South African filmmaker and writer

Jason Staggie is a South African filmmaker and writer of transgressive fiction and literary fiction. His style has been compared with Anthony Burgess, Chuck Palahniuk and Irvine Welsh.

Staggie is best known for his controversial, acclaimed 2013 debut novel Risk. Risk was nominated for a South African Literary Award in the Best Young Author category, and revolves around a group of hedonistic university students who create the ultimate dare game, which culminates in them attempting to trigger a modern-day revolution. It has been likened to an African Fight Club and Less than Zero Staggie's background has been influenced by his being a nephew of Rashied of the Hard Livings gang, though this was not a direct influence on Risk. His filmmaking was influenced primarily by Quentin Tarantino, and his skills led to his being selected as a finalist in the 2013 Kevin Spacey Jameson Prize.
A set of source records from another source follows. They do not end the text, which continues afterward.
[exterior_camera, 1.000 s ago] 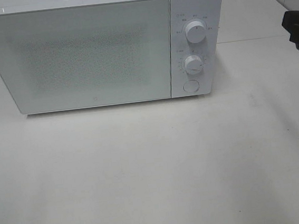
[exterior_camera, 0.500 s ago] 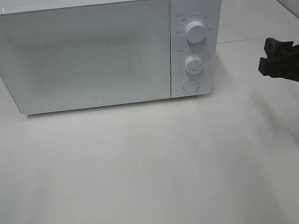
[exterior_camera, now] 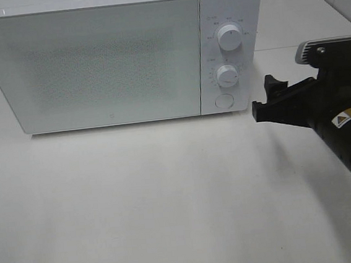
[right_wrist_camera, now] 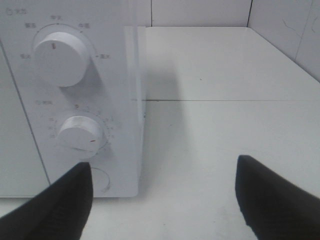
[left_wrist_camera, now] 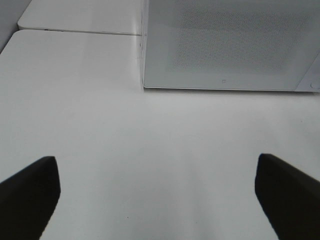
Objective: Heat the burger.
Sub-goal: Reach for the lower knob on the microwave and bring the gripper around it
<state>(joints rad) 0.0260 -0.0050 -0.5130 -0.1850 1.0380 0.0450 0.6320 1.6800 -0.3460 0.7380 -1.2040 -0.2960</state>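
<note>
White microwave (exterior_camera: 225, 2) stands shut on the table (exterior_camera: 170, 200), and its frosted door (exterior_camera: 94, 64) hides the inside. The burger is not visible in any view. Right tool (exterior_camera: 262, 97) is spread and empty beside the knobs (exterior_camera: 227, 75). Left tool (left_wrist_camera: 157, 195) is spread, with only its tips showing.

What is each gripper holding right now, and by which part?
Nothing. The left gripper and the right gripper are both open and empty; the right one is near the dials of the microwave.
</note>
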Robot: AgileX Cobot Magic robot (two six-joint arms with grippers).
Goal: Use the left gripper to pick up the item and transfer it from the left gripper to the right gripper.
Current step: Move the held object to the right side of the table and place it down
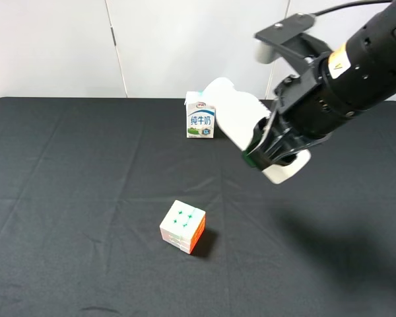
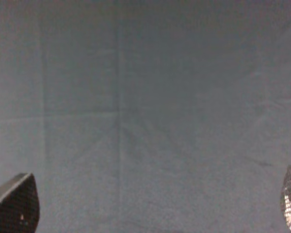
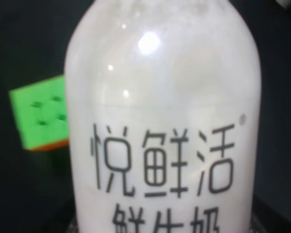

Staggie is a fellow of Film Independent's Global Media Makers residency in Los Angeles, as well the Realness Institute's Netflix Episodic Lab for his original TV series, RISK.

He completed his forthcoming novel, Fugue State, when he was awarded the artist-in-residence position at the Bridgeguard arts residency in Slovakia.

==Early life==
Staggie grew up in Cape Town, South Africa. His mother Cheryl removed him from criminal surroundings, for which he dedicated to her his book Risk.

==Since university==
Staggie graduated UCT with a degree in psychology in 2005, then moved to Ireland to raise funds for charities. After Ireland he taught ESL in South Korea before moving to Prague, Czech Republic, where he studied directing and screenwriting at Prague Film School. He is now living back in Cape Town, where he studied for his honours at UNISA, and made a documentary about the Hard Livings gang.

In 2013, Staggie's Fluxus video poem "Requiem for Lithium" was selected for the Visible Verse Festival in Vancouver.

In 2014, Staggie's short story "Beaufort West" was published in the Sunday Times Lifestyle magazine's “FFWD >> 2034 The Future Fiction Edition”. The special edition was published to celebrate 20 years of democracy in South Africa and featured short stories by 40 top South Africa authors set in South Africa on 27 April 2034 – 20 years after the publication date.

== Films ==
In 2021, Staggie's debut documentary feature film, Hard Livings premiered at the Durban International Film Festival. The film was well received at the festival and was a finalist for the Audience Award. The film also screened, amongst others, at the One People International Film Festival in Cape Town, The African Diaspora International Film Festival in New York City, as well as the Tagore International Film Festival, where it won the Critics Choice Award.